Jauh men, Bojonegoro. Mending ane pulang kampung”
Jeda beberapa menit sedang mulut sudah komat-kamit ingin
menyampaikan, dan akhirnya
“Nte dapet uang begitu banyak dari mana, Mas?” menghela nafas
karena lega sudah terutarakan. Karena Mas anak kedua dari 12 bersaudara dan
tidak pernah mendapat kiriman dari orangtua bahkan keluarganya sekalipun sejak
ayahandanya meninggal. Justru Mas yang harus mengirimkan uang buat adik-adik
dan ibunya di Bojonegoro. Sedangkan kakaknya sedang menempuh studi di PTIQ
(Perguruan Tinggi Ilmu Qur’an) dan sedang skripsi namun tertunda karena biaya
yang memaksa.
“Oalah kak, hahaha. Dari tadi diem-diem mau tanya itu ya? Haha”
tangannya mendarat di pundak saya dengan keras
“Kakak jangan kaget ya,” dengan mata mencurigakan melihat
sekelilingnya
Ni anak mencurigakan banget ya, harus lirik sana sini, tapi
tatapannya lucu. Jadi sepanjang perjalanan juga ketawa mulu. Ya begitulah kami.

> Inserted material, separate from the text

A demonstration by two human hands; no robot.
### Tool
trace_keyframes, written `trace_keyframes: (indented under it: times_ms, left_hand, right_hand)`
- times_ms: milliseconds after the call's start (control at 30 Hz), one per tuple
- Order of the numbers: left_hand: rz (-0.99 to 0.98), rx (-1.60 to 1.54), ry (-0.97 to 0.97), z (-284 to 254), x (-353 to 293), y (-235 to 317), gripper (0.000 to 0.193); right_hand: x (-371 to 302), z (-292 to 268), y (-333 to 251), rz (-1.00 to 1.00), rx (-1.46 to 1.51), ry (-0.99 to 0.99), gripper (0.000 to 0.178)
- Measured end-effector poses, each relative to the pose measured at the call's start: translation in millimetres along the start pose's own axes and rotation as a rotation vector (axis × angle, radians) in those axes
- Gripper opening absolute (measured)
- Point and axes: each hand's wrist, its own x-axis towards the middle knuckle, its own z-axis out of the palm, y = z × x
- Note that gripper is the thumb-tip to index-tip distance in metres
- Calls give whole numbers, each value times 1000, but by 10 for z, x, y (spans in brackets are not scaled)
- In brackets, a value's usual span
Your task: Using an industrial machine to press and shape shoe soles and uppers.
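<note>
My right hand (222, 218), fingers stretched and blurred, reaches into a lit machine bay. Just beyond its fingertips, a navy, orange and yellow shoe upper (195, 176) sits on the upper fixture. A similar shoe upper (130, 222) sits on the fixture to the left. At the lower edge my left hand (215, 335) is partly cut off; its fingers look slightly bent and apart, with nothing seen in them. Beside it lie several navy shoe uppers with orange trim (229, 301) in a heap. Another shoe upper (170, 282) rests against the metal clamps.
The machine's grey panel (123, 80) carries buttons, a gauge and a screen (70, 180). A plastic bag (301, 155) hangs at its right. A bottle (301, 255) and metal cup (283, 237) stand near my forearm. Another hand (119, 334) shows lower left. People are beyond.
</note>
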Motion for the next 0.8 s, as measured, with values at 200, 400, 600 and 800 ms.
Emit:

“Kakak tau dong selama semester 2 ini ane jualan? Nah jualan ane
selama ini ga pernah putus, meski UTS dan UAS menghadang.” Mas menguaknya
“Ia tau, coba kita itung ya. Maaf agak lebay, demi kebaikan di
dunia dan akhirat. Hahaha.”
“Ini kak, omset Rp 30.000 x 20 hari x 4 bulan = Rp 2.400.000,
kadang Sabtu Minggu ane jualan tapi nggak menentu, taruhlah Rp. 200.000 selama
4 bulan. Total Rp 2.600.000
Dipotong uang makan tiap 4 hari sekali Rp 10.000, maka selama 5
bulan ane di Ciputat, 30 hari x 5 bulan = 150 hari : 4 hari = 37.5 jadi 38 hari
kak kita genapin. Nah, 38 x Rp 10.000 = Rp 380.000 kak, kadang ane jugan mau
makan enak kak, taruhlah Rp. 200.000.
Ada lagi pengeluaran buat kebutuhan kuliah print photocopy
dan ATK Rp 200.000. maka total outcome ane Rp 380.000 + Rp 200.000 + Rp 200.000
= Rp 780.000 selama ane di Ciputat” begitu kak.
“What???” kaget saya mendengar makan selama 4 hari hanya Rp.
10.000. “Kamu makan apa, Mas? Murah tenan.” Langsung melotot tanpa memandang
kanan kiri, tapi tak apalah karena saya menggunakan masker, jadi gak
malu-malu banget.
“Selama ini ane makan pake singkong dan ubi kak, trus di rebus.
Lumayan buat berhemat kak. Ane mikirin, Ibu dan adik-adik ane di sana makan
pake apa, kadang ane bingung mau nelpon pun gabisa karena gak punya pulsa,
paling ane dipinjemin HP plus pulsanya temen buat sekadar tanya kabar Ibu dan
adik. Ane seringkali menyisihkan uang-uang itu buat membahagiakan adik ane
minimal beli baju lebaran dan alat sekolahnya. Ane mau adik ane lebih makmur
dibanding ane.
Tapi, jangan salah lho kak, singkong dan ubi meskipun murah,
khasiatnya juga banyak, misal mencegah penyakit diabetes, sebagai sumber energy
juga karena mengandung karbohidrat, mengurangi kolesterol juga kak. Hehehe”
tegasnya ketika hampir sampai di terminal.
“Masyaallah Mas, kenapa gak bilang. Padahal ane makmur lho kalau urusan
makanan, karena ada stok di kamar tapiiii…. Bohong. hahahaha
Sometimes ane juga gitu
kok Mas, kita senasib ya. Kita bersyukur Mas, masih bisa ketemu orangtua meski
butuh perjuangan.” Sahut saya
“Iya kak, makanya ane pulang ni, karena mau makan enak di rumah.
Walaupun ujung-ujungnya singkong sama ubi lagi yang penting kumpul sama
keluarga. Pastinya ane bakal kangen singkong sama ubi di bulan puasa yang
berkah ini di Ciputat kak.
Kak, ane pamit ya. Salam buat orang tua kakak. Maaf ane gabisa
nganter kakak. Hahaha ane pulang duluan. Wassalamu’alaikum kak”
Kami berpisah di terminal dengan cerita yang penuh syukur. Saya
balik ke Ciputat untuk persiapan mudik. Bye Bye terminal.